David McCallum é ator e músico, famoso por seu papel na série de TV “The Man From U.N.C.L.E” e por seus LP’s via Capitol Records.
Um dos discos de maior impacto na cena do Hip-Hop no fim da década de 1990 e no começo dos anos 2000 foi o sucessor do “The Chronic“, que saiu em 1992. Falo sobre o “2001“, segundo disco de estúdio do Dr. Dre. Conhecido também como “The Chronic 2001” e “The Chronic II“, esse trabalho de estúdio – lançado em 1999 – é o mais vendido da carreira do rapper e produtor, com mais de 10 milhões de cópias tocando pelo mundo.
Dr. Dre e 2001
É difícil encontrar uma faixa do álbum que não tenha se transformado num hit. Com um time estelar de convidados que incluiu Snoop Dogg, Nate Dogg, Hittman, Kurupt, Eminem e Xzibit, o projeto conta com faixas lendários do cancioneiro do Hip-Hop, como “Still Dre” (que foi escrita pelo Jay-Z), “Forgot About Dre“, “The Next Episode” e “The Watcher“, por exemplo.
Samples, G-Funk e “The Next Episode”
No hall de samples selecionados para montar o plano de fundo das tracks, vemos um repertório que vai do Jazz à música orquestrada. Um dos samples no entanto é pouquíssimo divulgado e conhecido pelo grande público. Durante muitos anos achei esse beat um dos mais cabulosos do Dr. Dre. Falo sobre a base de um dos singles, vulgo “The Next Episode“.
Esse que é um dos hinos do G-Funk – que foi amplamente influenciado pelo P-Funk do George Clinton e seu coletivo funkeado (Parliament-Funkadelic), mostra como o trabalho de pesquisa musical é importante, principalmente pensando na curadoria de samples.
Não só isso, mas esse sample do Dr. Dre mostra como foi importante o movimento dos produtores, beatmakers e etc no sentido de sair um pouco da seara do Jazz, Blues, Funk/Soul e R&B, em busca não só de novas sonoridades, mas também estéticas que pudessem trazer um molho diferente no som.
Mas afinal de contas, quem foi David McCallum?
David McCallum foi um músico e ator britânico que fez muito sucesso, principalmente durante a década de 1960. O cidadão se transformou numa espécie de símbolo sexual, em função de seu papel de destaque na série televisiva “The Man From U.N.C.L.E”, que foi exibida entre 1964 e 1968. O artista ficou famoso por seu papel como ”Illya Kuryakin“, um agente secreto russo.

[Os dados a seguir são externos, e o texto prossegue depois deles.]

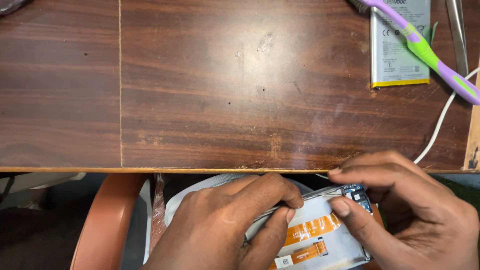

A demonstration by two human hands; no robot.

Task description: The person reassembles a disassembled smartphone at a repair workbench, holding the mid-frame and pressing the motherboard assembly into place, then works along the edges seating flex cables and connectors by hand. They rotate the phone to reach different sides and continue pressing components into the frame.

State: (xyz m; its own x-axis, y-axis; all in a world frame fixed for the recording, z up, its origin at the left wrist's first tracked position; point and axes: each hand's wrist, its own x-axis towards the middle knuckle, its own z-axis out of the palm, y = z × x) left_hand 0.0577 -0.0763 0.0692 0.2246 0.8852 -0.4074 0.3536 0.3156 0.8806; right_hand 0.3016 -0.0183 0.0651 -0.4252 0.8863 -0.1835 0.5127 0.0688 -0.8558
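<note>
Below the table's front edge, both my hands hold an opened phone body with orange flex cables and a small blue circuit board at its upper right corner. My left hand grips its left side, thumb and forefinger pinching the top edge. My right hand clasps the right side, its thumb pressing on the silver inner plate near the blue board. Much of the phone is hidden under my fingers.
A wooden table fills the upper view. At its far right lie a flat phone battery, a purple and green toothbrush across it, metal tweezers and a white cable. An orange chair stands below.
</note>
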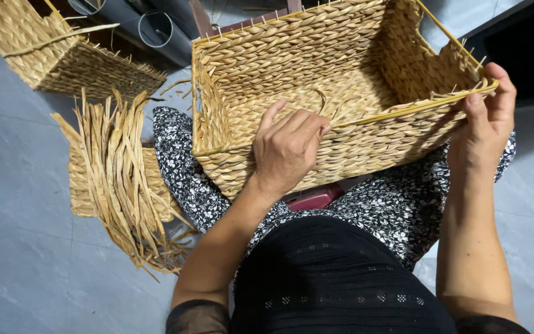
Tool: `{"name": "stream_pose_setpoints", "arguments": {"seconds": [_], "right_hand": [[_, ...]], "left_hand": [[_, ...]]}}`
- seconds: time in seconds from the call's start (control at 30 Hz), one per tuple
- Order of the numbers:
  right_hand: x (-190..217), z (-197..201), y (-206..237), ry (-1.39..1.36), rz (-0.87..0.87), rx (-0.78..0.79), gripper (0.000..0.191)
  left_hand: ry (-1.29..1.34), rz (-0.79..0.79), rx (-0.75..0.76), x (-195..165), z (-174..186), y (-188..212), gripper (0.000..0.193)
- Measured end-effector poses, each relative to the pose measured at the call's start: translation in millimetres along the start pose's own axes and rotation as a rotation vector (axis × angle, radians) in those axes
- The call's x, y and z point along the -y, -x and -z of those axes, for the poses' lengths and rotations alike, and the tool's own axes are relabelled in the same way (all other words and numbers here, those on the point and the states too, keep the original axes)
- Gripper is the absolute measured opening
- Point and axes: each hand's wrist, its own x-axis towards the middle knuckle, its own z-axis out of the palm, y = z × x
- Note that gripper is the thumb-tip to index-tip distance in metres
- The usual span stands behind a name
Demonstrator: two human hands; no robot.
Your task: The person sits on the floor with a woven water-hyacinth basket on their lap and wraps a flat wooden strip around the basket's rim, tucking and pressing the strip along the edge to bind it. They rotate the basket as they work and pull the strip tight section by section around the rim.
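While gripped: two hands [288, 148], one basket [366, 68].

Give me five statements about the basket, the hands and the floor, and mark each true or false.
1. The left hand rests on the near rim of the woven basket. True.
2. The right hand lies flat on the floor. False: it grips the basket's right corner.
3. The basket is full of fruit. False: nothing lies inside it.
4. An unfinished weaving with loose strands lies on the floor to the left. True.
5. A second woven basket sits at the upper left. True.
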Motion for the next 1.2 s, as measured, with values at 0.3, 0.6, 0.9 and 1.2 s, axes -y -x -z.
{"name": "stream_pose_setpoints", "arguments": {"seconds": [0.3,0.6,0.9,1.2], "right_hand": [[15,-11,14,0.005,0.037,-0.263,0.039],[23,70,53,0.118,0.088,-0.272,0.032],[132,-4,-39,1.145,0.094,0.572,0.023],[21,-200,-86,1.811,-0.233,1.444,0.051]], "left_hand": [[0.078,-0.141,-0.022,17,9,8,0.012],[0.13,-0.214,0.1,-35,40,55,0.018],[0.176,-0.21,0.159,-54,64,64,0.023],[0.155,-0.226,0.156,-61,64,74,0.017]]}}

Um salve para a guerra fria!
Uma prática muito comum na época era se aproveitar da fama dos astros da TV e com David não foi diferente. O britânico assinou um contrato com a Capitol Records e lançou 4 LP’s entre 1966 e 1968. Todos esses registros contam com a produção cirúrgica do norte americano David Axelrod, célebre produtor, arranjador e compositor.
Discografia do David McCallum
- “Music…A Part of Me” (1966)
- “Music…A Bit More of Me” (1966)
- “Music…It’s Happening Now!” (1967)
- “McCallum” (1968)
Só que diferentemente de todos os atores que eram chamados para gravar discos, David McCallum possui vasto conhecimento musical. Instrumentista de formação clássica, ele tocou oboé, corne inglês, além de conduzir os arranjos de corda nas gravações.
O usual na época era que os atores apenas cantassem, mas David realmente fez um trabalho musical bastante interessante nesses 4 discos. A identidade das orquestrações é bastante própria e o som possui uma unidade estética bastante interessante. Ele definitivamente sabia o que estava fazendo.
Dos 4 discos lançados, “Music…A Bit More of Me“, lançado em 1966 se destaca em função da faixa “The Edge“, que foi sampleada pelo Dr. Dre para se transformar no hit “The Next Episode“.
É muito interessante observar como Dr. Dre captou a movimentação e a crescente do arranjo para montar a base de um de seus clássicos. O suspense é a alma da faixa!
O disco saiu em 1966 e ganhou sobrevida num projeto lançado em 1999. Acho que isso resume um pouco da importância do Hip-Hop, não só para a pesquisa, mas também para o resgate musical.
Não pense que o único momento de destaque da carreira musical do David McCallum é resumido apenas por uma faixa que foi sampleada pelo Dr. Dre. Esses 4 registros mostram um tear musical que merece seu próprio lugar ao sol. Os arranjos são bastante sensíveis e a condução valoriza cada um dos desdobramentos que acontecem durante as faixas.
Creio que o fato do Oganpazan trazer essa informação em 2023 evidencia a força incontestável desse repertório. Um salve para o David McCallum e outro para o Dr. Dre. Quem diria, eles formaram uma grande dupla.